Mohammad Honarkar and Mahender Makhijani founded MOM CA Investco in 2021 as a joint venture. At the time, Honarkar also ran a business selling mobile phones, while Makhijani acquired and managed distressed real estate for investors through an entity called Continuum Analytics. Among the largest investors in Continuum were Marcil and Stupin, and its legal owner is Shyam.
But the partnership soon went south, with Honarkar accusing his partners, who controlled the company, of fraud. At one point during their dispute, Makhijani used armed guards to take over some of the properties, and hired mobile billboards to drive around Laguna Beach displaying pictures of Honarkar and accusing him and two city employees of corruption, according to court filings.
It gets even more bizarre: the investors sued by Zions and Western Alliance, Marcil, Stupin and Shyam, have additional ties to a variety of investment vehicles linked to Makhijani, court filings show. The three were among the founding investors of Nano Banc, for which Makhijani is one of the largest referral sources.
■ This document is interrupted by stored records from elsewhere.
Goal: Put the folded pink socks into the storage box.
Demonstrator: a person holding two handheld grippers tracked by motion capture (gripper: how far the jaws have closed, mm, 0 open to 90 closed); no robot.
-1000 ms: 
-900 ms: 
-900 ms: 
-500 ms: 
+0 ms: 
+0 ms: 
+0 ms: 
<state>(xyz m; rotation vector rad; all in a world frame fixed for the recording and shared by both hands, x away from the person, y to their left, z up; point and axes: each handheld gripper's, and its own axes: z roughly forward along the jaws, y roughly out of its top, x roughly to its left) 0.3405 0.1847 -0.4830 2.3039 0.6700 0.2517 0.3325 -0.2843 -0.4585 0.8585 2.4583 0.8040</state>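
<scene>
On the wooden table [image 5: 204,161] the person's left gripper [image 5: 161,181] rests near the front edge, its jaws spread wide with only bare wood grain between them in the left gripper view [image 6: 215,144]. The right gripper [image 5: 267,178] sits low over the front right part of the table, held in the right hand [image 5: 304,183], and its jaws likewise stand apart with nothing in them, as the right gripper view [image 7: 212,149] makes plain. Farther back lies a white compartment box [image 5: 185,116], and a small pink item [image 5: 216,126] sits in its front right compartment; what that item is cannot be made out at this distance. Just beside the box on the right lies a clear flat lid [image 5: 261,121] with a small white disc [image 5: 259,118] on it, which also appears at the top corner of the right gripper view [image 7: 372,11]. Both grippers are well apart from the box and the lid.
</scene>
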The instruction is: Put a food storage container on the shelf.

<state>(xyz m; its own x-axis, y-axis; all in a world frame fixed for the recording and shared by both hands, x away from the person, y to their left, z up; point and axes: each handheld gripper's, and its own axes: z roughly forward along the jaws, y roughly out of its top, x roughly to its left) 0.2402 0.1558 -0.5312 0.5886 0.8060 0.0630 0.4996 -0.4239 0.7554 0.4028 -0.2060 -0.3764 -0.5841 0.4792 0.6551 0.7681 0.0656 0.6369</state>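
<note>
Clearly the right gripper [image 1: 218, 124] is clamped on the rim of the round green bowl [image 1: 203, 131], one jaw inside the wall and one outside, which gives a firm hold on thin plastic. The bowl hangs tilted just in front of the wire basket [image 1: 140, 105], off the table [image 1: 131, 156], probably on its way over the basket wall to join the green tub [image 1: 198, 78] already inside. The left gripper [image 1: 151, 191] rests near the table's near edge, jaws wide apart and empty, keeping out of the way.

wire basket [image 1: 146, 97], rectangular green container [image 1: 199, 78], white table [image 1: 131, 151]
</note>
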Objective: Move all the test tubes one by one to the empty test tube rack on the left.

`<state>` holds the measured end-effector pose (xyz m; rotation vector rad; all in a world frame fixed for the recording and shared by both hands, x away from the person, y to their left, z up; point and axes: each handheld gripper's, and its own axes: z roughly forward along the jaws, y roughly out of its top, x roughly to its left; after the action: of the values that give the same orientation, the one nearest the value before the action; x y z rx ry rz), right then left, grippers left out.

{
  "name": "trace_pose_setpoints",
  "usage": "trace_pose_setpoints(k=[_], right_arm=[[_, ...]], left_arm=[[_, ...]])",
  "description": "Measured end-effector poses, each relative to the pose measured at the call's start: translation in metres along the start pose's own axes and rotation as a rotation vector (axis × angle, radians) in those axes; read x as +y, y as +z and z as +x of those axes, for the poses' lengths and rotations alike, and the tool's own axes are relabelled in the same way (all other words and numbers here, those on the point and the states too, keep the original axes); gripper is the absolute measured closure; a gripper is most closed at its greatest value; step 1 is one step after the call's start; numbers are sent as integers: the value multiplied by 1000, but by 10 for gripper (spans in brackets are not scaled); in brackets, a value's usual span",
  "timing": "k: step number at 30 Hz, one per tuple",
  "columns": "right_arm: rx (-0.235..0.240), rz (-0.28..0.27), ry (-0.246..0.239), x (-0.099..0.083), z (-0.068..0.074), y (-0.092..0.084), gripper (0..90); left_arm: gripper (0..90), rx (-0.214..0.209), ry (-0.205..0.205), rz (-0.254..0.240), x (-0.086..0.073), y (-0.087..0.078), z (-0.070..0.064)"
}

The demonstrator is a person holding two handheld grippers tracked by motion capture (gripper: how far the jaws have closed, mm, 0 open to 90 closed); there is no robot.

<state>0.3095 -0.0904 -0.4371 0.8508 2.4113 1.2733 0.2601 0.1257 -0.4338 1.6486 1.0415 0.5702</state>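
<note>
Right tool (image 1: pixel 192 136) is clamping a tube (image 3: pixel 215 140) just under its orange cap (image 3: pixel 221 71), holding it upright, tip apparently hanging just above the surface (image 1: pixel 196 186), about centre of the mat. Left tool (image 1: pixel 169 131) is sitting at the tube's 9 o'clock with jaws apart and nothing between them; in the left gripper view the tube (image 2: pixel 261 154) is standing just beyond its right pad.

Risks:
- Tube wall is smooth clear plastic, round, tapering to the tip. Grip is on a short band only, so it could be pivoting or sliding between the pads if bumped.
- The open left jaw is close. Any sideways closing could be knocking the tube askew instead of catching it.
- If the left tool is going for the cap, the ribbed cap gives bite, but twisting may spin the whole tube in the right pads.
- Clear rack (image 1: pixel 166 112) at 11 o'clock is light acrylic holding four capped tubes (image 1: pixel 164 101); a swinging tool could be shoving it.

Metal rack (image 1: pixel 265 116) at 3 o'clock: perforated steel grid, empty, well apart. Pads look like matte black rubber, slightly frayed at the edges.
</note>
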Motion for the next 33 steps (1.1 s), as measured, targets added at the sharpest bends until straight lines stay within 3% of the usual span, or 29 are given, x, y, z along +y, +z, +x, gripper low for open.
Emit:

Nano Banc had loaned the founders more than $100 million, according to a March arbitration filing. And Zions found that for one property it had a first lien on, a building in Laguna Beach, the deeds were assigned to Nano Banc.
And the piece de resistance: another asset, an apartment complex in Bellflower, had a deed assigned to the other bank suing the investors: Western Alliance.
In short: unprecedented chaos… but it wasn’t just a busted bankruptcy and potential fraud on behalf of a shady investor group. It was also a bizarre absolute priority rule waterfall shitshow, in which nobody knew whose claims were subordinated or priority, and the result was a free-for-call collateral grab which was not quite rehypothecation, but was very close, and the result is that the secured lenders – Zions and Western Alliance – have now ended up chasing the assets pledged to their loans in court as the assets are, as the South Park cartoon puts it so well, gone… all gone.
The good news is that we now know what happened in this particular case. The question now is why did the banks not figure all of this ahead of time, and more importantly, how many more such instances of a manged absolute priority rule are there?